SUPPLIED DATA =

——————————

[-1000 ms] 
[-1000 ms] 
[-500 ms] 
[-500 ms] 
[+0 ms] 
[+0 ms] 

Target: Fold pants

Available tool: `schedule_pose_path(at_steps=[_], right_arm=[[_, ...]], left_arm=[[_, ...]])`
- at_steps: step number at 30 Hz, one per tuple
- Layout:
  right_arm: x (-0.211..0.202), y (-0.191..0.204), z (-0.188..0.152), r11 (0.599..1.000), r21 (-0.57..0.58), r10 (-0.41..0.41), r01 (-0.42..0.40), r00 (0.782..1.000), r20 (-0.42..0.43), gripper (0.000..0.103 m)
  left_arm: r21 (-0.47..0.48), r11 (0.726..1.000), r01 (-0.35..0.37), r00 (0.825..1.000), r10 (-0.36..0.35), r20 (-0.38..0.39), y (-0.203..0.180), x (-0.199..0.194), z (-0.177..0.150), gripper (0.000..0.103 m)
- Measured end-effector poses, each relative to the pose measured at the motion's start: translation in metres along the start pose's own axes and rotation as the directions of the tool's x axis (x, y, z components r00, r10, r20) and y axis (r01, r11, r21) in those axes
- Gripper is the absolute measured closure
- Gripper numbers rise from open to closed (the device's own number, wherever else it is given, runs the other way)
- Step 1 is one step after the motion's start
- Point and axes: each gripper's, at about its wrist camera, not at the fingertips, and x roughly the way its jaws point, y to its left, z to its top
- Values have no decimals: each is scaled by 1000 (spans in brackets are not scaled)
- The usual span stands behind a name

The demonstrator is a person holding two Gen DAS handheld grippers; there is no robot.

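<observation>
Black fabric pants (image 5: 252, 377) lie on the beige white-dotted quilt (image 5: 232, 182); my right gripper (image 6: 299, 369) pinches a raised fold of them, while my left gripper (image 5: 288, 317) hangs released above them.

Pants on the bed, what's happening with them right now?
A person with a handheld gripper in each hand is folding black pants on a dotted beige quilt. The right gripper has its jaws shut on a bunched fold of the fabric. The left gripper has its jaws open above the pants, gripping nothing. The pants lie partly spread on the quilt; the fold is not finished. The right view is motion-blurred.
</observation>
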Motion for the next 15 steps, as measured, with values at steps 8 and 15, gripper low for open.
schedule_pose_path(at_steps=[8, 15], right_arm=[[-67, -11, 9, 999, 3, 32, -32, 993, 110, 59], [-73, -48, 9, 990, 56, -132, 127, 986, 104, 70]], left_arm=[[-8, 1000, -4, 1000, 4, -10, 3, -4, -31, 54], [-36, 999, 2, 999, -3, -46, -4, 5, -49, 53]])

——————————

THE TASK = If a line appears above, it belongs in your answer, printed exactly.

YOUR SOLUTION =
[-1000 ms] 
[-1000 ms] 
[-500 ms] 
[-500 ms] 
[+0 ms] 
[+0 ms] 

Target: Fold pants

Available tool: `schedule_pose_path(at_steps=[_], right_arm=[[_, ...]], left_arm=[[_, ...]])`
- at_steps: step number at 30 Hz, one per tuple
- Layout:
  right_arm: x (-0.211..0.202), y (-0.191..0.204), z (-0.188..0.152), r11 (0.599..1.000), r21 (-0.57..0.58), r10 (-0.41..0.41), r01 (-0.42..0.40), r00 (0.782..1.000), r20 (-0.42..0.43), gripper (0.000..0.103 m)
  left_arm: r21 (-0.47..0.48), r11 (0.726..1.000), r01 (-0.35..0.37), r00 (0.825..1.000), r10 (-0.36..0.35), r20 (-0.38..0.39), y (-0.203..0.180), x (-0.199..0.194), z (-0.177..0.150), gripper (0.000..0.103 m)
- Measured end-effector poses, each relative to the pose measured at the motion's start: translation in metres along the start pose's own axes and rotation as the directions of the tool's x axis (x, y, z components r00, r10, r20) and y axis (r01, r11, r21) in those axes
- Gripper is the absolute measured closure
- Gripper numbers rise from open to closed (the device's own number, wherever else it is given, runs the other way)
- Step 1 is one step after the motion's start
- Point and axes: each gripper's, at about its wrist camera, not at the fingertips, and x roughly the way its jaws point, y to its left, z to its top
- Values have no decimals: each is scaled by 1000 (spans in brackets are not scaled)
- The usual span stands behind a name

The demonstrator is a person holding two Gen DAS handheld grippers; there is no robot.

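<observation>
Black fabric pants (image 5: 252, 377) lie on the beige white-dotted quilt (image 5: 232, 182); my right gripper (image 6: 299, 369) pinches a raised fold of them, while my left gripper (image 5: 288, 317) hangs released above them.

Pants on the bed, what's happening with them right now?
A person with a handheld gripper in each hand is folding black pants on a dotted beige quilt. The right gripper has its jaws shut on a bunched fold of the fabric. The left gripper has its jaws open above the pants, gripping nothing. The pants lie partly spread on the quilt; the fold is not finished. The right view is motion-blurred.
</observation>
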Motion for the next 15 steps, as measured, with values at steps 8 and 15, gripper low for open.
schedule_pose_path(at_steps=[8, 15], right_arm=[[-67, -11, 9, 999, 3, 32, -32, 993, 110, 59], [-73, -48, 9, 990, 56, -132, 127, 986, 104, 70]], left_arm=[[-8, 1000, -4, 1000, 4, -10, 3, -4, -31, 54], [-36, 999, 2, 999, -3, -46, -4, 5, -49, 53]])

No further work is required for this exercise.